EXERCISE GOAL - Look for the line that has "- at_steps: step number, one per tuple" in the material below; please repeat it and every line after it, exactly, up to and including the line that has "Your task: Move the", and nothing else.

AVAILABLE DATA -
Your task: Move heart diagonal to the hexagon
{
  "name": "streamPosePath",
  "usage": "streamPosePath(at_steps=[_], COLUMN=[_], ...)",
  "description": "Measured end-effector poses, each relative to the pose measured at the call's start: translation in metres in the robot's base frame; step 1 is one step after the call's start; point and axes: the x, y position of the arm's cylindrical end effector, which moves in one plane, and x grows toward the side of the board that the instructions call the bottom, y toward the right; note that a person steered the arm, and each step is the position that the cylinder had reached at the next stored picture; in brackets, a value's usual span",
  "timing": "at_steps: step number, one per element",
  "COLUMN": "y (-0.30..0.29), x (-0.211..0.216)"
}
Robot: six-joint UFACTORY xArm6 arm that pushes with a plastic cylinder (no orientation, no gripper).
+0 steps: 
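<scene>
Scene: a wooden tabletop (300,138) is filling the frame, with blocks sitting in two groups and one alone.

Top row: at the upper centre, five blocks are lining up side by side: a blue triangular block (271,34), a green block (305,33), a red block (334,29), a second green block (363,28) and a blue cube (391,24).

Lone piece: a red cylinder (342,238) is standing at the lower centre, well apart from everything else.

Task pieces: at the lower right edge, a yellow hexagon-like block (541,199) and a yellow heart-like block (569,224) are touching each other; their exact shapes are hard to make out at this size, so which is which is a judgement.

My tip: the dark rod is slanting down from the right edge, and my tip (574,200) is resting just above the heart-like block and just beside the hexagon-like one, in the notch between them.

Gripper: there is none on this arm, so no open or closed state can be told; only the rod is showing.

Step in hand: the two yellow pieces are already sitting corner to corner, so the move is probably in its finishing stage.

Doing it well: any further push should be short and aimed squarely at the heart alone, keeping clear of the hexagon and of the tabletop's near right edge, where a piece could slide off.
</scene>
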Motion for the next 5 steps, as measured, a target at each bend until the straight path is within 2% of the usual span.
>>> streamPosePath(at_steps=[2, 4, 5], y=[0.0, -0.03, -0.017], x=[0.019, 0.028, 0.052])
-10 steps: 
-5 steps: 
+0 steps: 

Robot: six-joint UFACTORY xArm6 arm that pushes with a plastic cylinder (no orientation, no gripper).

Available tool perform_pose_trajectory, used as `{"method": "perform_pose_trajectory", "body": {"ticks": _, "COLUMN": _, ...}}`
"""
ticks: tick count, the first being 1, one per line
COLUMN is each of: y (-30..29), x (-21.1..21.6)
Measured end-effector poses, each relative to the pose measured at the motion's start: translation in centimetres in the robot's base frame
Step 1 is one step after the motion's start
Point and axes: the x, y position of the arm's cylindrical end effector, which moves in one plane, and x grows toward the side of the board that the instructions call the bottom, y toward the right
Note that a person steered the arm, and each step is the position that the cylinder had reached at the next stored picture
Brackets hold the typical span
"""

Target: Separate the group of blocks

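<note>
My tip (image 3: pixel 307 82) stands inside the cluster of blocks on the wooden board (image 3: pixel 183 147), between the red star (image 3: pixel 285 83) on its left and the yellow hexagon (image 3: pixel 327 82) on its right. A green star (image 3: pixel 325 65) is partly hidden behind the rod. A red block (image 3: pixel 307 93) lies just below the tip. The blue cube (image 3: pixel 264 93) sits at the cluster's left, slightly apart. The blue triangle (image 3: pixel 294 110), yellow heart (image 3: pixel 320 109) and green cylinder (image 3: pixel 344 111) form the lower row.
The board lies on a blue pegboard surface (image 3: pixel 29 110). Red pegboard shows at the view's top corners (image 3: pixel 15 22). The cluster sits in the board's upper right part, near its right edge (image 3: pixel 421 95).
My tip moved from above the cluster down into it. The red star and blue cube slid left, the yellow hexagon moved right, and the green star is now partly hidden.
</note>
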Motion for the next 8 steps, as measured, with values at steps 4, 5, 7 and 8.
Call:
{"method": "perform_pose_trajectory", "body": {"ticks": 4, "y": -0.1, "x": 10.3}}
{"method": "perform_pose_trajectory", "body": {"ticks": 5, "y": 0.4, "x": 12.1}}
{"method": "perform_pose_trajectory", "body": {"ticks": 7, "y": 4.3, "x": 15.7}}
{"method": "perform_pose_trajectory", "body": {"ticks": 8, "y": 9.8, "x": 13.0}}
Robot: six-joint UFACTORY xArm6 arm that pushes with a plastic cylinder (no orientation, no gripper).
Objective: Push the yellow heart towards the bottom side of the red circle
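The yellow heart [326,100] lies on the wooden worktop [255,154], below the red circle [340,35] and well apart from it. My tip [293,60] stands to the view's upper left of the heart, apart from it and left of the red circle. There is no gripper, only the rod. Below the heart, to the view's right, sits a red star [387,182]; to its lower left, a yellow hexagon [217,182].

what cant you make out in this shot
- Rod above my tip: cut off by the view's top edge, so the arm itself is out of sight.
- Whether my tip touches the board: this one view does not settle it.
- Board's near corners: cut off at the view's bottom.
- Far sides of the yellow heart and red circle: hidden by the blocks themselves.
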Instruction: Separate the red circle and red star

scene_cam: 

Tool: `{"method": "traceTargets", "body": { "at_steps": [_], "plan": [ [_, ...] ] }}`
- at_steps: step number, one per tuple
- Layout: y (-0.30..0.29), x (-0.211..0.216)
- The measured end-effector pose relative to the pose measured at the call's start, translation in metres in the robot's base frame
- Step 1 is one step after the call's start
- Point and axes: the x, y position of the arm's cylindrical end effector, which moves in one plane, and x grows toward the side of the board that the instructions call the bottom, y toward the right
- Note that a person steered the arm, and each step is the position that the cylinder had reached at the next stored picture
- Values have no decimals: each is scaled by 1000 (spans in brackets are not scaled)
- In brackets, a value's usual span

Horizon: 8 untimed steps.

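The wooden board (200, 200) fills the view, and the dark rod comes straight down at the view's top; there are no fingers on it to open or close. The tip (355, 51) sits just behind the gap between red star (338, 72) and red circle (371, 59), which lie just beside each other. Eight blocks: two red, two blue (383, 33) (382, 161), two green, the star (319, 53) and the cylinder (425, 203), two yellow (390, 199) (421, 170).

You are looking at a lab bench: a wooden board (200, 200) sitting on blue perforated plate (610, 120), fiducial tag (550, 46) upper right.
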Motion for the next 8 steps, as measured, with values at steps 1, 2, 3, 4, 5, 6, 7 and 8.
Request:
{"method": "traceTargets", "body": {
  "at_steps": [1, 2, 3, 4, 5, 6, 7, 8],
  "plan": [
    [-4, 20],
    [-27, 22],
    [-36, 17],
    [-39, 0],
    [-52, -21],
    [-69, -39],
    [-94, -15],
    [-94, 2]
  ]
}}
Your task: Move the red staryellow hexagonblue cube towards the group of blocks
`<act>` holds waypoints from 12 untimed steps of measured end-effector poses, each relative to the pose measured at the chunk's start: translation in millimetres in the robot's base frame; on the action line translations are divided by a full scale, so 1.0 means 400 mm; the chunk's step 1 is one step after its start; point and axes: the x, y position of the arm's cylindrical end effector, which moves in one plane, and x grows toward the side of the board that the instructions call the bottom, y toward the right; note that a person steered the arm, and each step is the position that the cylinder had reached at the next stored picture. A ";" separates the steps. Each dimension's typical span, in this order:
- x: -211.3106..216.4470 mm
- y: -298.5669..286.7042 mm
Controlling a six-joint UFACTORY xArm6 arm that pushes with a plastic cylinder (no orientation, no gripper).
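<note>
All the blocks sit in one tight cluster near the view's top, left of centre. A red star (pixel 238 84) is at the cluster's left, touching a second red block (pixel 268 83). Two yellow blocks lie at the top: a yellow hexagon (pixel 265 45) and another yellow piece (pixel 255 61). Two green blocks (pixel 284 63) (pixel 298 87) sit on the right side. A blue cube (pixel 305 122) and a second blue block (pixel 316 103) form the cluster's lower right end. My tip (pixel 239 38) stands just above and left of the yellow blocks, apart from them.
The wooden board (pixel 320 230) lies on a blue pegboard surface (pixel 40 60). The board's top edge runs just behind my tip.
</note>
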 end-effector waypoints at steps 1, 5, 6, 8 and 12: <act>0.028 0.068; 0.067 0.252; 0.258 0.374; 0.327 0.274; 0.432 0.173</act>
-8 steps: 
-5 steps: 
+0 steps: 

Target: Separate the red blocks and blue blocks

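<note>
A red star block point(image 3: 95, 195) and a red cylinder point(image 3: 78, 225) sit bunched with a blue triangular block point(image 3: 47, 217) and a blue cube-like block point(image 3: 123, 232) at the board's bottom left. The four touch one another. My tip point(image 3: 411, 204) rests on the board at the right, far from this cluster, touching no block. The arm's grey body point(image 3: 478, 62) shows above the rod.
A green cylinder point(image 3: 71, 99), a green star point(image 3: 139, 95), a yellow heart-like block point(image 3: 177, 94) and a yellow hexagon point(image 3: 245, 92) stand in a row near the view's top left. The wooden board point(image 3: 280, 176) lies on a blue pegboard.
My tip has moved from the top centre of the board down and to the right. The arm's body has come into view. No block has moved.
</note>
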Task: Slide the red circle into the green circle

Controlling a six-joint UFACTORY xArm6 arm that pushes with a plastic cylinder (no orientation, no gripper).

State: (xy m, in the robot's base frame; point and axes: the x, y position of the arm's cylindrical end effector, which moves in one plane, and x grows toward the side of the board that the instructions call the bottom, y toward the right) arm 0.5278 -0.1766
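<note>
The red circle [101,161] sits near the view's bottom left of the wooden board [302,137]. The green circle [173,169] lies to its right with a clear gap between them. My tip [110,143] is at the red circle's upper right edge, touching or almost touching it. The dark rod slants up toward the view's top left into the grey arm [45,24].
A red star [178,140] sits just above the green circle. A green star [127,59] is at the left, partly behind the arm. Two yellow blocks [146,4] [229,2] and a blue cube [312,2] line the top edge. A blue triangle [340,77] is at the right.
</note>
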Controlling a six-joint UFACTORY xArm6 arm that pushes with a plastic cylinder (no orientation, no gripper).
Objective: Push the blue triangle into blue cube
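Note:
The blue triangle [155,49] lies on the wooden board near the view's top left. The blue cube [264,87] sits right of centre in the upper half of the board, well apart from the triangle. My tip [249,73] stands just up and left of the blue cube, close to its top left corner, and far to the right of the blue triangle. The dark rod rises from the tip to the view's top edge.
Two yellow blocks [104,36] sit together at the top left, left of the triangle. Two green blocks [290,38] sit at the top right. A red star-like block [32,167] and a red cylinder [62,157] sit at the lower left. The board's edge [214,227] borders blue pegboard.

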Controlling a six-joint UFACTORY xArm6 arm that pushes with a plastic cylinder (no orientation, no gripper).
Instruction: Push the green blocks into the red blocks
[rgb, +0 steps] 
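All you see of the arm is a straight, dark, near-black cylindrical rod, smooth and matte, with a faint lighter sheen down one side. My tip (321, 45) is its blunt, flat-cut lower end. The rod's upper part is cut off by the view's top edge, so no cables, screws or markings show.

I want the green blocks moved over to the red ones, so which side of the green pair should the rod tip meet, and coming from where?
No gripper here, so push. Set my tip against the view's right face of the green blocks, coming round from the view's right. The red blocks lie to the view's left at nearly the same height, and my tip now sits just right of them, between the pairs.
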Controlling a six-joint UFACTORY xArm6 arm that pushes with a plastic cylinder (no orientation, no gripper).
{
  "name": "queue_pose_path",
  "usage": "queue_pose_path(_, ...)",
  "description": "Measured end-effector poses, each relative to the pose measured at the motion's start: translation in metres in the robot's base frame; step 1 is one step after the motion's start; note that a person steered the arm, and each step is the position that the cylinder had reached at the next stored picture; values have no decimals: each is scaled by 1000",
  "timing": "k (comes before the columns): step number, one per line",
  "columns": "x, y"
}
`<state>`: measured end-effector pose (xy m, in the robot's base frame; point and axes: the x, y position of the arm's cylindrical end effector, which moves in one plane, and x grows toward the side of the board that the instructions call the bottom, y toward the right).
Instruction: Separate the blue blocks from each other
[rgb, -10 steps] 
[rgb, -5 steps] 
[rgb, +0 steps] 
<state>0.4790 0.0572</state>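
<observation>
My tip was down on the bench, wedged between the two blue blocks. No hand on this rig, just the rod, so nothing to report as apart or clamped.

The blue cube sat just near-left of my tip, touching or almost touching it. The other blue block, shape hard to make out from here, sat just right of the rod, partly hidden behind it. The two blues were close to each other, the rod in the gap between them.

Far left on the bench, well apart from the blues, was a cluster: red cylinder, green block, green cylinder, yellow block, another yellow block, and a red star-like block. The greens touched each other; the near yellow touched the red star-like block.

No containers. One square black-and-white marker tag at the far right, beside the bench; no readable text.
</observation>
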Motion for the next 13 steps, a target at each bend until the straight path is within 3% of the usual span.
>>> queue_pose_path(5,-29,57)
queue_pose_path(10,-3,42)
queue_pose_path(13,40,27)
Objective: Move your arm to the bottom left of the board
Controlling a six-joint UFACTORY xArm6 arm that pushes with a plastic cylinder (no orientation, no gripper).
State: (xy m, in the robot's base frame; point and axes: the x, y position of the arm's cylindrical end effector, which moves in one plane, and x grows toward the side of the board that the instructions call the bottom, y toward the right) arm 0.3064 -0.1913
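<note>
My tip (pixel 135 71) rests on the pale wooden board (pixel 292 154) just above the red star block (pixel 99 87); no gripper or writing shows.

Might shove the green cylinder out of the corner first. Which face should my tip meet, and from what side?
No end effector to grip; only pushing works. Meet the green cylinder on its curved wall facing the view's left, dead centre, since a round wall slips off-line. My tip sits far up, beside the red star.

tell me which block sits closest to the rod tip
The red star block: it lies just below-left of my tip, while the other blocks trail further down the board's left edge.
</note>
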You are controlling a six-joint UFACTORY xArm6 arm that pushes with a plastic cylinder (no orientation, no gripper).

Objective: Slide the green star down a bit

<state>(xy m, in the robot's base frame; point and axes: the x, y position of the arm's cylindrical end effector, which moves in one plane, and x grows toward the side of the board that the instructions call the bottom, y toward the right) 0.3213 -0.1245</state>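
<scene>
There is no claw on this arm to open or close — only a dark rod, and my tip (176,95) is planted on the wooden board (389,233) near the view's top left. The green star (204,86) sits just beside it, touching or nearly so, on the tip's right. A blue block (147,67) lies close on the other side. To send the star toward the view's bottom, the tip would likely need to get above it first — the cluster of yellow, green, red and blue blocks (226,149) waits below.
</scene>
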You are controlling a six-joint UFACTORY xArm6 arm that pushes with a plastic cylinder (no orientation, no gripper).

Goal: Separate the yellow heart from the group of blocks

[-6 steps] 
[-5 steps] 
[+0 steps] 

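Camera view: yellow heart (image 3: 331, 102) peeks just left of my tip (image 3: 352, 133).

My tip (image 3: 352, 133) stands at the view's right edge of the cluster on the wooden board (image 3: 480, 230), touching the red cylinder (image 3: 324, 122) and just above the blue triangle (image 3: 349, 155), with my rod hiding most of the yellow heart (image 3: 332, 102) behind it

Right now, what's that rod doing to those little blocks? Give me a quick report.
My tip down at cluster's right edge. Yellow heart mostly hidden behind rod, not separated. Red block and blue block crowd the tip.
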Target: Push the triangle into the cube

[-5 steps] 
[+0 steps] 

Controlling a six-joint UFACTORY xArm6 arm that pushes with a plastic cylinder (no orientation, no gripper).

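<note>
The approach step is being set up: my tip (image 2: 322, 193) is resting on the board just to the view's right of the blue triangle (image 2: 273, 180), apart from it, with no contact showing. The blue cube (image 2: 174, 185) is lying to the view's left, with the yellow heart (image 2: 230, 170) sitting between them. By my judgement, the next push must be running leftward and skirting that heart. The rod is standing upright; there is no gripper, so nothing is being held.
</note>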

TASK OUTPUT -
- at_steps: step number, one per tuple
- Layout: y (-0.30..0.29), x (-0.211..0.216)
- The measured end-effector pose relative to the pose measured at the call's start, translation in metres in the robot's base frame
- Step 1 is one step after the call's start
- Point and axes: the x, y position of the arm's cylindrical end effector, which moves in one plane, and x grows toward the side of the board that the instructions call the bottom, y toward the right
- Note that a person steered the arm, and each step is the position that the cylinder had reached at the next stored picture
- Values have no decimals: each is scaled by 1000 (spans in brackets are not scaled)
- In brackets, a value's usual span

Horizon: 8 untimed steps.

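The wooden board (200, 200) fills the view, and the dark rod comes straight down at the view's top; there are no fingers on it to open or close. The tip (355, 51) sits just behind the gap between red star (338, 72) and red circle (371, 59), which lie just beside each other. Eight blocks: two red, two blue (383, 33) (382, 161), two green, the star (319, 53) and the cylinder (425, 203), two yellow (390, 199) (421, 170).

You are looking at a lab bench: a wooden board (200, 200) sitting on blue perforated plate (610, 120), fiducial tag (550, 46) upper right.
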Motion for the next 8 steps, as measured, with values at steps 1, 2, 3, 4, 5, 6, 7 and 8.
Request:
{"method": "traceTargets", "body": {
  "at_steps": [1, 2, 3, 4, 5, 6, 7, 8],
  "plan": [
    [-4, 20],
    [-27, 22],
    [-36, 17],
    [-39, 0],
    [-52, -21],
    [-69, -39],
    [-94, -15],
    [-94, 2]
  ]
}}
Your task: Move the red staryellow hexagonblue cube towards the group of blocks

The full answer has now been given.